## YOUR TASK
From the listing that follows, reproduce only the lines from the one holding "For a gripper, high" through the one holding "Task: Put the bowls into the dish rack", both included, with no pictures.

------ RECORDED DATA ------

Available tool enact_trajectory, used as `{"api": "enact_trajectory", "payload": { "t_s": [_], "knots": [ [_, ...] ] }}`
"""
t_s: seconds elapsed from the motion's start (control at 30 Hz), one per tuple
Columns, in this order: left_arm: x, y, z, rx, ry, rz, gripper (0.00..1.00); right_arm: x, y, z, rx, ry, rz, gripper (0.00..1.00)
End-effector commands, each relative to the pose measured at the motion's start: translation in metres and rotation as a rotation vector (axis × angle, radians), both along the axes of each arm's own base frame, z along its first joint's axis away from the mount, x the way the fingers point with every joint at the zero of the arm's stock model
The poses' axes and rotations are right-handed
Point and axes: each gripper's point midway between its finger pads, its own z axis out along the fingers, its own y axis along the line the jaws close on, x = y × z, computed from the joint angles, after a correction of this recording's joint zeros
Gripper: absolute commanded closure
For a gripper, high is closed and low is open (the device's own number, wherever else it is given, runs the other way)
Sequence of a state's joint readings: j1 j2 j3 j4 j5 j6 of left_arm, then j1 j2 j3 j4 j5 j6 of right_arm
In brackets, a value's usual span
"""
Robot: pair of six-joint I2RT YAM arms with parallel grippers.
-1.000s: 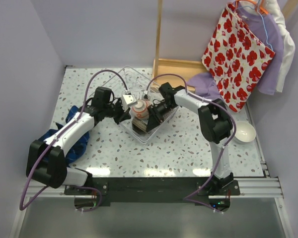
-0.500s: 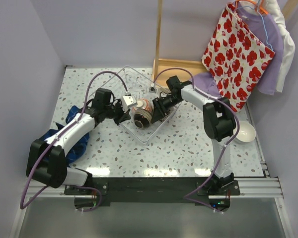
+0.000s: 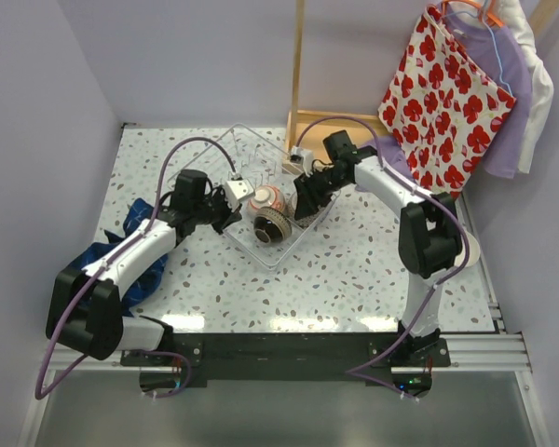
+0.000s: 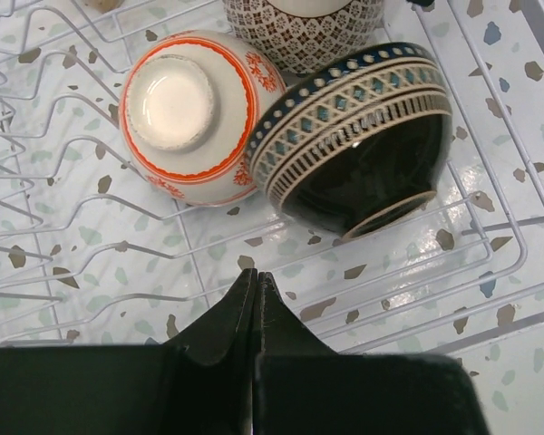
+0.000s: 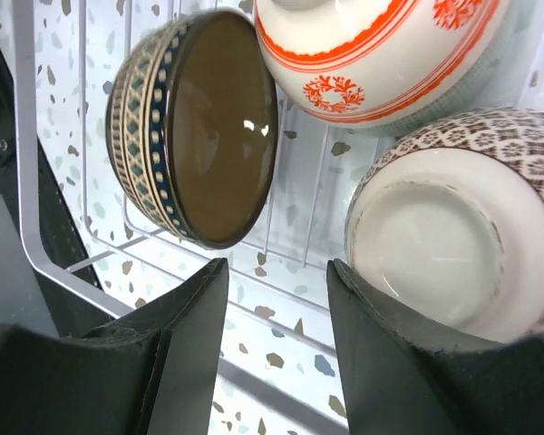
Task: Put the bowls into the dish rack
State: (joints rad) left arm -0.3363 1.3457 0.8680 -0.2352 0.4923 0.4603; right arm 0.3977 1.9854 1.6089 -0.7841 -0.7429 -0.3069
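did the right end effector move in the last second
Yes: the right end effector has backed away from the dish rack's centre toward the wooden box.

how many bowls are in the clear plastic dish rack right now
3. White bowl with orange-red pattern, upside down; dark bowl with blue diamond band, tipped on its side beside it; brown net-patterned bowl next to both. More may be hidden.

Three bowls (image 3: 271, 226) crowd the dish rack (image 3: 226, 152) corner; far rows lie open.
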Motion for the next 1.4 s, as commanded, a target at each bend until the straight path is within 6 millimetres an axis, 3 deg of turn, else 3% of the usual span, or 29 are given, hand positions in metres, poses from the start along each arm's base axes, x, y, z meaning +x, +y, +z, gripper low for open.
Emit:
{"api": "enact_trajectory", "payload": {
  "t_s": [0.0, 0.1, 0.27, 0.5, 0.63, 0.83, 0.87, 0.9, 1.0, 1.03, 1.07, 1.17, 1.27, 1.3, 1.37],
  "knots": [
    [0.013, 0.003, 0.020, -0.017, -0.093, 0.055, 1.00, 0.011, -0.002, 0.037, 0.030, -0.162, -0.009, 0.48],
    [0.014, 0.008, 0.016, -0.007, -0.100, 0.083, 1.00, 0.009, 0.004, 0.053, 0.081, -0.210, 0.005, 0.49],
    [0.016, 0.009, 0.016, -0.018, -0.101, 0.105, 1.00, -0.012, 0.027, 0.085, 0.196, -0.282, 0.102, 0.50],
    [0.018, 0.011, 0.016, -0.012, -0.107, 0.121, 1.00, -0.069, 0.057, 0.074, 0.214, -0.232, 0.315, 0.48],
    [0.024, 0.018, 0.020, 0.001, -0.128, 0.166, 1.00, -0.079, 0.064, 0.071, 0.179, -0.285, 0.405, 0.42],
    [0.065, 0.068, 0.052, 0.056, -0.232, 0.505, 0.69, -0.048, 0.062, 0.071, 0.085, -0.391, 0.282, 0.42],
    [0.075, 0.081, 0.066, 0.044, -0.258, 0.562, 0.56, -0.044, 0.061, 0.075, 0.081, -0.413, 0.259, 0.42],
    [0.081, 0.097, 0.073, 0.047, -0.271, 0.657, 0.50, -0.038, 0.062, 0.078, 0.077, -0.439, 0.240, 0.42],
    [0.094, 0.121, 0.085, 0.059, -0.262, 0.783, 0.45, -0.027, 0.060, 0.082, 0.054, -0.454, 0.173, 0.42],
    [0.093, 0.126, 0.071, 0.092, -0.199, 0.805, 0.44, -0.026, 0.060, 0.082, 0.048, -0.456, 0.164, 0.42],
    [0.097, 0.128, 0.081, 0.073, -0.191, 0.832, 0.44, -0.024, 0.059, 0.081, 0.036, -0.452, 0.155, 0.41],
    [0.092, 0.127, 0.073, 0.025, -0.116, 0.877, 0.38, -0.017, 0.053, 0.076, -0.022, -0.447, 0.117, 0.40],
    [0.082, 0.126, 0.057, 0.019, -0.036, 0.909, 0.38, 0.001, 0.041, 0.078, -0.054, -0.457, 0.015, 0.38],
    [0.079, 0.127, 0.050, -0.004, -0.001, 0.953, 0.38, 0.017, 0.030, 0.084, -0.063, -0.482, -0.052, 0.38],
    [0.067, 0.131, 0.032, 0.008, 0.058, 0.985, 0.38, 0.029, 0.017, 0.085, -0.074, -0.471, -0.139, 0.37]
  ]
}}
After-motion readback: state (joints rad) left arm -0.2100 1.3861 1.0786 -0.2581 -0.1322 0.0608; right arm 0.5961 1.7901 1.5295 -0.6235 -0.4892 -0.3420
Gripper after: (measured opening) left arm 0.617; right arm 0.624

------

## RESPONSE TO THIS EXERCISE
For a gripper, high is closed and low is open (the device's own number, wherever else it is given, runs the other way)
Sequence of a state's joint readings: j1 j2 j3 j4 j5 j6 of left_arm, then j1 j2 j3 j4 j5 j6 of right_arm
In brackets, a value's usual span
"""
Robot: pair of six-joint I2RT YAM arms with parallel grippers.
-1.000s: 
-0.500s: 
+0.000s: 
+0.000s: 
+0.000s: 
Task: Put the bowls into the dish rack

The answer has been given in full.